◆ **WHAT THE TASK ASKS**
For the entries below, the result should be an exact transcription of the lines from the one with "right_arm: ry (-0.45" up to and including the one with "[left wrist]", and only those.
>>>
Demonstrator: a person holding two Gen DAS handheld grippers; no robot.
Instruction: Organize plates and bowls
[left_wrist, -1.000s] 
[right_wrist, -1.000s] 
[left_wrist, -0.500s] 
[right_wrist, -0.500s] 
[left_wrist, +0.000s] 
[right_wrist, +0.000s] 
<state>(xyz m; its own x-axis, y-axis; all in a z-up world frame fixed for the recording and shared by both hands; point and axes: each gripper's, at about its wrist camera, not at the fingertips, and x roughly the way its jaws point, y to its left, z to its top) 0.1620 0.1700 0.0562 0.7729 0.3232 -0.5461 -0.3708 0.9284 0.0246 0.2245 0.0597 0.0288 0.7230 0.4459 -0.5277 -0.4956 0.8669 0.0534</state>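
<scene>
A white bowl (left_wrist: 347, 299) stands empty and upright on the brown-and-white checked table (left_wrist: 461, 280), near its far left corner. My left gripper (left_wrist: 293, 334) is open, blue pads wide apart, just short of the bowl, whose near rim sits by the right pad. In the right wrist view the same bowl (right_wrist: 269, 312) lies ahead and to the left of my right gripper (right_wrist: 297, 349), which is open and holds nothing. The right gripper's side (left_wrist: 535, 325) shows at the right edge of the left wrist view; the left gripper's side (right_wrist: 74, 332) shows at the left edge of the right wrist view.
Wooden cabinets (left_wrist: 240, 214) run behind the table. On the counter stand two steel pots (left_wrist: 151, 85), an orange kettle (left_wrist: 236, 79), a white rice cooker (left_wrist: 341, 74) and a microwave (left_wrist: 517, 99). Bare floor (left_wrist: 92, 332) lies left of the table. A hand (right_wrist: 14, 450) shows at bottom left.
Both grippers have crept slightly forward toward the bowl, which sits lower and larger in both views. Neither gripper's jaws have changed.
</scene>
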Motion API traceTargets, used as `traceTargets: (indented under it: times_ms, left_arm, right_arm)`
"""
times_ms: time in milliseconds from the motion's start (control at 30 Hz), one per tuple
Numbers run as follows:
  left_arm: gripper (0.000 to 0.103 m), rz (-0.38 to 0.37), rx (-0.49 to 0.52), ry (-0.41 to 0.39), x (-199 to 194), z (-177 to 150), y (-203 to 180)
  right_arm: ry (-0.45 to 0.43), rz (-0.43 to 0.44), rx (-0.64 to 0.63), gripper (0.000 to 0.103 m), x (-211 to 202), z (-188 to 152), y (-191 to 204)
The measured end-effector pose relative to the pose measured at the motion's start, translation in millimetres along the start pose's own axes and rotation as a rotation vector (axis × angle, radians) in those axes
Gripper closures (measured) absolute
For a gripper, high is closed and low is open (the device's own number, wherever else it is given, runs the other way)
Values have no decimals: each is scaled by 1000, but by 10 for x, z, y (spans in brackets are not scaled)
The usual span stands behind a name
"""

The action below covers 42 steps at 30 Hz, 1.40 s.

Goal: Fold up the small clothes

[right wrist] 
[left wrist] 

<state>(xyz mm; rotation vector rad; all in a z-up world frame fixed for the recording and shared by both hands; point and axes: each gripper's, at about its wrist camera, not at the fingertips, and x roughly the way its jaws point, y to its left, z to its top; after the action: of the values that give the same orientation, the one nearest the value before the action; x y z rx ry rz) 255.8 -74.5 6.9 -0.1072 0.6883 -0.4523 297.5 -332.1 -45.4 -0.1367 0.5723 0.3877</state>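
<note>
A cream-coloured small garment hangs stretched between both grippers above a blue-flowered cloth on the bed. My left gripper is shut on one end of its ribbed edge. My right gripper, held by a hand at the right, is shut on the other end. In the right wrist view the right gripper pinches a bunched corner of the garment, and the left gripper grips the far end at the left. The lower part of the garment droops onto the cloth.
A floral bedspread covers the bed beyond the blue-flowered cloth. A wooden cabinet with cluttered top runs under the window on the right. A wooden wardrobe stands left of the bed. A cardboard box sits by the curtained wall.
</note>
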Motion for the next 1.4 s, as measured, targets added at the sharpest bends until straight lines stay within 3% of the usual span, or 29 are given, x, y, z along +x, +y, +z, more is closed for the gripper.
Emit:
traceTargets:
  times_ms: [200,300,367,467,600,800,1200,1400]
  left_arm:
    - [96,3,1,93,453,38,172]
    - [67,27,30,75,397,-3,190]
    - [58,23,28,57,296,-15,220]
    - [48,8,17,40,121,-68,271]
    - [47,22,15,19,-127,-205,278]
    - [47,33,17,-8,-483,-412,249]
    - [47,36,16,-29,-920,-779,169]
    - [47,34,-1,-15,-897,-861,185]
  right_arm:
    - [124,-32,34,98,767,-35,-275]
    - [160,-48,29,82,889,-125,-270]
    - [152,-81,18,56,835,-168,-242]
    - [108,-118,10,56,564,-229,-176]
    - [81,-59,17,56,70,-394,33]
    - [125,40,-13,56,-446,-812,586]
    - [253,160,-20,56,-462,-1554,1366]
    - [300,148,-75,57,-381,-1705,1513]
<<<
◆ **RESULT FOR THIS EXERCISE**
  right_arm: ry (-0.45 to 0.43), rz (-0.43 to 0.44), rx (-0.64 to 0.63), gripper (0.000 to 0.103 m), x (-211 to 202), z (-188 to 152), y (-191 to 204)
The measured end-effector pose relative to the pose measured at the motion's start, translation in millimetres along the start pose's own axes and rotation as a rotation vector (axis × angle, radians) in those axes
Gripper closures (measured) absolute
For a gripper, high is closed and low is open (the device's own number, wherever else it is given, runs the other way)
Values have no decimals: each is scaled by 1000, but by 10 for x, z, y (spans in brackets are not scaled)
The usual span stands behind a name
"""

The action below covers 42 steps at 30 Hz, 1.40 s.

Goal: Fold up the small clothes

[right wrist] 
[left wrist] 

With the output given, the exercise is complete.